◆ **Recorded information**

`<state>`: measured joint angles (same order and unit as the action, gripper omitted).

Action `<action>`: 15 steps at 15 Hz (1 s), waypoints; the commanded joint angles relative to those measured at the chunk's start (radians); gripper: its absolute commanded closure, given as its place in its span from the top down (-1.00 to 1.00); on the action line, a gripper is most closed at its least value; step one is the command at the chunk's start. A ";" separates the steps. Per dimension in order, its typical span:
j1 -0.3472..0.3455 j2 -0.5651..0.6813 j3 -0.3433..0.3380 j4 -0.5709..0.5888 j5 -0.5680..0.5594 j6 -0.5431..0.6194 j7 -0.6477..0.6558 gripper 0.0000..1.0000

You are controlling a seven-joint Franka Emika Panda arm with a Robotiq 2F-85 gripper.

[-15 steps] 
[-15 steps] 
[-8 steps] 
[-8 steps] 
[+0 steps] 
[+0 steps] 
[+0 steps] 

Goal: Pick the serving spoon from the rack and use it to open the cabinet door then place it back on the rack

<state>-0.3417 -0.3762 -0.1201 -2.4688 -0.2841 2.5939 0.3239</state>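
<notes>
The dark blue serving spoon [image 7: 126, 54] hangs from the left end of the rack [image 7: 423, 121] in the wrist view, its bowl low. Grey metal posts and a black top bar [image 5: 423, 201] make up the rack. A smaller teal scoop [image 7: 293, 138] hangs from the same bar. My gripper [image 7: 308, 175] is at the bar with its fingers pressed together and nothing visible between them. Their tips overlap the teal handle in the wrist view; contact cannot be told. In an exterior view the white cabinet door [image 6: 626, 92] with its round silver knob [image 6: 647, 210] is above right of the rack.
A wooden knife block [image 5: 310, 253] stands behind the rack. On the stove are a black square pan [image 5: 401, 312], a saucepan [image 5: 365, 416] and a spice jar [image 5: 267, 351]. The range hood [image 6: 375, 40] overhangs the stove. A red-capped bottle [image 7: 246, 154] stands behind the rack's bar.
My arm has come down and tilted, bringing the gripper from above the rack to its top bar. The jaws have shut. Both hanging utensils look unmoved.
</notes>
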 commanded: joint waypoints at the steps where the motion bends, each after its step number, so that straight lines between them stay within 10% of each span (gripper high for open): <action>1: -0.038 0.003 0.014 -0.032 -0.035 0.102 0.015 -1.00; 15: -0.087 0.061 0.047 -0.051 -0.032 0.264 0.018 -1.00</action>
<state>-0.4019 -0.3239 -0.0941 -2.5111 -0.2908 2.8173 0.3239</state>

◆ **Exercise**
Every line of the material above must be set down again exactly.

◆ **Answer to the exercise**
`<state>`: measured joint angles (same order and unit as the action, gripper omitted).

Action `<action>`: 15 steps at 15 Hz (1 s), waypoints; the commanded joint angles relative to those measured at the chunk's start (radians); gripper: its absolute commanded closure, given as its place in its span from the top down (-1.00 to 1.00); on the action line, a gripper is most closed at its least value; step one is the command at the chunk's start. A ";" separates the steps. Per dimension in order, its typical span:
j1 -0.3472..0.3455 j2 -0.5651..0.6813 j3 -0.3433..0.3380 j4 -0.5709..0.5888 j5 -0.5680..0.5594 j6 -0.5431..0.6194 j7 -0.6477..0.6558 gripper 0.0000..1.0000

You are controlling a seven-joint Franka Emika Panda arm with a Robotiq 2F-85 gripper.

[-15 steps] 
[-15 steps] 
[-8 steps] 
[-8 steps] 
[+0 steps] 
[+0 steps] 
[+0 steps] 

Goal: Pick the serving spoon from the rack and use it to open the cabinet door then place it back on the rack

<state>-0.3417 -0.3762 -0.1201 -2.4688 -0.2841 2.5939 0.3239</state>
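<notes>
The dark blue serving spoon [image 7: 126, 54] hangs from the left end of the rack [image 7: 423, 121] in the wrist view, its bowl low. Grey metal posts and a black top bar [image 5: 423, 201] make up the rack. A smaller teal scoop [image 7: 293, 138] hangs from the same bar. My gripper [image 7: 308, 175] is at the bar with its fingers pressed together and nothing visible between them. Their tips overlap the teal handle in the wrist view; contact cannot be told. In an exterior view the white cabinet door [image 6: 626, 92] with its round silver knob [image 6: 647, 210] is above right of the rack.
A wooden knife block [image 5: 310, 253] stands behind the rack. On the stove are a black square pan [image 5: 401, 312], a saucepan [image 5: 365, 416] and a spice jar [image 5: 267, 351]. The range hood [image 6: 375, 40] overhangs the stove. A red-capped bottle [image 7: 246, 154] stands behind the rack's bar.
My arm has come down and tilted, bringing the gripper from above the rack to its top bar. The jaws have shut. Both hanging utensils look unmoved.
</notes>
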 commanded: joint waypoints at the steps where the motion bends, each after its step number, so that straight lines between them stay within 10% of each span (gripper high for open): <action>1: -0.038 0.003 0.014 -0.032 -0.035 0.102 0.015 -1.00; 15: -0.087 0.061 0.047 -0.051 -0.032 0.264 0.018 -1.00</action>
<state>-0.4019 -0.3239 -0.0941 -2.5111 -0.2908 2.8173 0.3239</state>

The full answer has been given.